Assignment.
In the listing below, the answer starts at the line that has "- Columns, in" and stops after the line that has "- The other"; please repeat that part exactly and nothing more.

START Recorded information

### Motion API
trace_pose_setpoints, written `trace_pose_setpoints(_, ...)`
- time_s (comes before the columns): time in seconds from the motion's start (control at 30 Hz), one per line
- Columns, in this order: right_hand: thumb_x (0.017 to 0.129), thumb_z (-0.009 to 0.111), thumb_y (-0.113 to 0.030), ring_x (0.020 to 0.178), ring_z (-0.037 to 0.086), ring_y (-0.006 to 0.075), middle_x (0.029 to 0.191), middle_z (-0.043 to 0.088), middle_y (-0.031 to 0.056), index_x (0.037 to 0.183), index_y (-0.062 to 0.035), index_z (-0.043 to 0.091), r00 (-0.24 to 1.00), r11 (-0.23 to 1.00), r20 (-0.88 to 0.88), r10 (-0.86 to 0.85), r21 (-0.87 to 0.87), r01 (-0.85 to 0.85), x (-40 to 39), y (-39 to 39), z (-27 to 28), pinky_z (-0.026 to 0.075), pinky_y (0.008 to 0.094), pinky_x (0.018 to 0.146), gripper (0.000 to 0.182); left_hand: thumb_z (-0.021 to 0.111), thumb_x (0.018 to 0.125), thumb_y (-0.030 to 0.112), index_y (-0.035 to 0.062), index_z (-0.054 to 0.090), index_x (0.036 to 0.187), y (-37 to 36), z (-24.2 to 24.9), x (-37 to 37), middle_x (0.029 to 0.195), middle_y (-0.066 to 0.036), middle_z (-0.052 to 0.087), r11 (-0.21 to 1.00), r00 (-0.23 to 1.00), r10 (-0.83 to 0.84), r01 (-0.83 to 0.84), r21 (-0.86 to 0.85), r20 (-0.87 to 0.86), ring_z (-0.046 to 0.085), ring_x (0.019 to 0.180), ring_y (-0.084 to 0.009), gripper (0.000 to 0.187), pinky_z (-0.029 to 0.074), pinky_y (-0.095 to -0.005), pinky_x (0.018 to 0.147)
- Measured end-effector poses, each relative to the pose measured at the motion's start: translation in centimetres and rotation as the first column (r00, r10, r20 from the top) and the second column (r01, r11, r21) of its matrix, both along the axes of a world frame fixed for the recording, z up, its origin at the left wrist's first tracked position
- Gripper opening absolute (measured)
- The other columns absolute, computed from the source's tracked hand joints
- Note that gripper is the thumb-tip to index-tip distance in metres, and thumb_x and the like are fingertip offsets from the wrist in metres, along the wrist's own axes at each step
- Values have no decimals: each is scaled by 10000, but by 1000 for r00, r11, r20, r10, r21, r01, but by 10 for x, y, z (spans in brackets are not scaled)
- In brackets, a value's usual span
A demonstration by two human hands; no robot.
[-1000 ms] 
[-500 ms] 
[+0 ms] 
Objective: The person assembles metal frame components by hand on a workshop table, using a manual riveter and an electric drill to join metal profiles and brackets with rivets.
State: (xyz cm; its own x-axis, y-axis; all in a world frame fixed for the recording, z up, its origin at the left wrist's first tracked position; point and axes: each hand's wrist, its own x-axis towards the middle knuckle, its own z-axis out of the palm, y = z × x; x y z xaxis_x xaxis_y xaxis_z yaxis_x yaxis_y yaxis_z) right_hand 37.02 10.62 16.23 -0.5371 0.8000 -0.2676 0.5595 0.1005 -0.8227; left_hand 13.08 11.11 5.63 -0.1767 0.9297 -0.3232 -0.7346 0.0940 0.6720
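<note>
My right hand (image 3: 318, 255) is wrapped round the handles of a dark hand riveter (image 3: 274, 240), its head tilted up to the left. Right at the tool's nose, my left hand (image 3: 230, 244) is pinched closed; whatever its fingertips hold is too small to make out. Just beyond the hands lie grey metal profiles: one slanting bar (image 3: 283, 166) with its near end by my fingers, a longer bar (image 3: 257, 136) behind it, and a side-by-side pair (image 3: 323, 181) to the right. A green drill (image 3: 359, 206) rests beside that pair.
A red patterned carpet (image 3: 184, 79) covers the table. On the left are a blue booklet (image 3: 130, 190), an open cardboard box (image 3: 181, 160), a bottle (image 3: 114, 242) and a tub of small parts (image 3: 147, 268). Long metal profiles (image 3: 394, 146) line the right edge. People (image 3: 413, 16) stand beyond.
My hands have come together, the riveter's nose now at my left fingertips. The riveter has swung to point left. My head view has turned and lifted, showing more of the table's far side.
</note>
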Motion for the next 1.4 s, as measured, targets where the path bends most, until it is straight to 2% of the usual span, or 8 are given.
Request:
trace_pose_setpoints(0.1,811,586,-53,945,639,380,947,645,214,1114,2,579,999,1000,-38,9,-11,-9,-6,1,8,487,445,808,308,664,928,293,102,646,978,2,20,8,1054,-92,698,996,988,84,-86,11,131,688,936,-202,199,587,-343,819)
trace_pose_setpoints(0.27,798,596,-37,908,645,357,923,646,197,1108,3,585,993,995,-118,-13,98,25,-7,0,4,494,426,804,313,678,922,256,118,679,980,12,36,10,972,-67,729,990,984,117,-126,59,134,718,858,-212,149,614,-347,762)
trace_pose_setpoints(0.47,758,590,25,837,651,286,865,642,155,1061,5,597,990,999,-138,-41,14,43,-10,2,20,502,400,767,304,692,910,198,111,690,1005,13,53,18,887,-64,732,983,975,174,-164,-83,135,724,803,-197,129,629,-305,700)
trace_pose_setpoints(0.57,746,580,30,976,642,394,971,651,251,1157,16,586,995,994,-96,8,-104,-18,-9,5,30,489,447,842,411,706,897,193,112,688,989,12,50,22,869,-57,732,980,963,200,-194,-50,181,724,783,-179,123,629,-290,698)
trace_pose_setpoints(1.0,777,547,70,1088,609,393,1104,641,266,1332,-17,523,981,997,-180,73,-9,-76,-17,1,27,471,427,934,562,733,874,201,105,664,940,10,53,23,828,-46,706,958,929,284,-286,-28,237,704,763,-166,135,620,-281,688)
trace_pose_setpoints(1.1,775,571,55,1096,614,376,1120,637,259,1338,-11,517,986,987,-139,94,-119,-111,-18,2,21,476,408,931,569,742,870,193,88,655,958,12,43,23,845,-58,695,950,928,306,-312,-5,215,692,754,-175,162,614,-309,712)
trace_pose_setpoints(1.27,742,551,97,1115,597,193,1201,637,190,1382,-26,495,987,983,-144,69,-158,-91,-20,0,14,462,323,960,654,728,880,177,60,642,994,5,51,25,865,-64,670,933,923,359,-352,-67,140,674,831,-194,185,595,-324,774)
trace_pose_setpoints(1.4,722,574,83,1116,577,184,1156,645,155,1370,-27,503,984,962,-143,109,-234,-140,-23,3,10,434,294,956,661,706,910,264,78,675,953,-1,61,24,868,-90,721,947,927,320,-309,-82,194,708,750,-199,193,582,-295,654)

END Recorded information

Response.
- Columns, in this order: right_hand: thumb_x (0.017 to 0.129), thumb_z (-0.009 to 0.111), thumb_y (-0.113 to 0.030), ring_x (0.020 to 0.178), ring_z (-0.037 to 0.086), ring_y (-0.006 to 0.075), middle_x (0.029 to 0.191), middle_z (-0.043 to 0.088), middle_y (-0.031 to 0.056), index_x (0.037 to 0.183), index_y (-0.062 to 0.035), index_z (-0.043 to 0.091), r00 (-0.24 to 1.00), r11 (-0.23 to 1.00), r20 (-0.88 to 0.88), r10 (-0.86 to 0.85), r21 (-0.87 to 0.87), r01 (-0.85 to 0.85), x (-40 to 39), y (-39 to 39), z (-27 to 28), pinky_z (-0.026 to 0.075), pinky_y (0.008 to 0.094), pinky_x (0.018 to 0.146), gripper (0.000 to 0.182); left_hand: thumb_z (-0.021 to 0.111), thumb_x (0.018 to 0.125), thumb_y (-0.030 to 0.112), index_y (-0.035 to 0.062), index_z (-0.054 to 0.090), index_x (0.036 to 0.187), y (-37 to 36), z (-24.2 to 24.9), x (-37 to 37), middle_x (0.029 to 0.195), middle_y (-0.066 to 0.036), middle_z (-0.052 to 0.087), r11 (-0.21 to 1.00), r00 (-0.23 to 1.00), r10 (-0.83 to 0.84), r01 (-0.83 to 0.84), r21 (-0.86 to 0.85), r20 (-0.87 to 0.86), ring_z (-0.046 to 0.085), ring_x (0.019 to 0.180), ring_y (-0.084 to 0.009), gripper (0.000 to 0.187), pinky_z (-0.029 to 0.074), pinky_y (-0.095 to -0.005), pinky_x (0.018 to 0.147)
- Measured end-effector poses, each relative to the pose measured at the motion's start: translation in centimetres and rotation as the first column (r00, r10, r20 from the top) and the second column (r01, r11, r21) of its matrix, both along the axes of a world frame fixed for the recording, z up, its origin at the left wrist's first tracked position
- Gripper opening absolute (measured)
- The other columns absolute, computed from the source's tracked hand joints

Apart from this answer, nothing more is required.